During his parliamentary career - most particularly during the term of the Fraser Government - Missen crossed the floor on a remarkable 41 occasions, much to the chagrin of Government ministers and party officials. Reflecting on Missen's role, Malcolm Fraser commented in 1992: "People often confuse the concept of loyalty. You can be loyal to ideas, beliefs, philosophy and make that pre-eminent and I think that's probably the most important form of loyalty. Then there's another kind of loyalty which is one underpinning personal human relationships. Alan's pre-eminent loyalty was I think to ideas and concepts and I understand that very much because that is the kind of thing that any party leader has to understand."

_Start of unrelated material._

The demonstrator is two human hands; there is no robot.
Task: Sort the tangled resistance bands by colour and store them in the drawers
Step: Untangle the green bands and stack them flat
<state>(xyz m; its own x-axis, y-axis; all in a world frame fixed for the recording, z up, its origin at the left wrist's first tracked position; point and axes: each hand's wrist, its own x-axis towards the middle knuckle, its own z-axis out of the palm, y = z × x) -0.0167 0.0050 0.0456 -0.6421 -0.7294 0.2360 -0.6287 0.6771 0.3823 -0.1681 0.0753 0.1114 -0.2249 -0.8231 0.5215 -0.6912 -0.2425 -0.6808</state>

When the Liberal Party returned to Opposition in 1983 Missen was among a small and shrinking band of small 'L' liberals. Missen found himself increasingly isolated as a new generation of economic reformers took control of the Liberal Party in Victoria and elsewhere across Australia. To compound matters, Missen was a supporter of Andrew Peacock during the mid-1980s when the Liberal Party was divided by leadership tensions between Peacock and John Howard. When Howard replaced Peacock as Liberal leader in 1985 Missen was further alienated. Soon after Howard's elevation he wrote a paper entitled 'The Winter of Our Discontent' about the direction of the Liberal Party. Missen was also seriously unwell. He had long been a diabetic and suffered a heart attack (which was not disclosed publicly) in early 1986.

== Death ==

Alan Missen suffered a second heart attack and died at home on 30 March 1986. His death was recorded in The Age on 31 March 1986, including a tribute from the Prime Minister, Bob Hawke. When the Senate met for the first time after Missen's death on 8 April 1986 a white rose was placed on his vacant desk by his close friend Senator Chris Puplick. Tributes flowed from all sides of the Senate, including heartfelt words from the Labor Attorney-General, Senator Gareth Evans: "He was absolutely, unequivocally and uncompromisingly an idealist – right over at the far, idealistic end of the political spectrum ... There have not been very many like him in Australian politics, and there will not be again". Alan Missen was survived by his wife Mollie, who died 12 October 2008.

Richard Alston was appointed by the Liberal Party to fill the casual vacancy following Alan Missen's death. Justice Michael Kirby delivered the inaugural Alan Missen Memorial Lecture on 10 November 1986 in Melbourne.

== Legacy ==

The Alan Missen Foundation was established in 1988. The Foundation, in conjunction with Liberty Victoria, holds an annual Alan Missen Oration. (Note: For example see Chaney, Fred (2005). "Where have all the Liberals gone? Alan Missen Memorial Dinner") The Amnesty International Australian Parliamentary Group also holds an annual Alan Missen Memorial Lecture at Parliament House, Canberra. In 2010 the Accountability Round Table instituted the Alan Missen Award for parliamentary integrity. Missen's entry in the Australian Dictionary of Biography was published in 2012.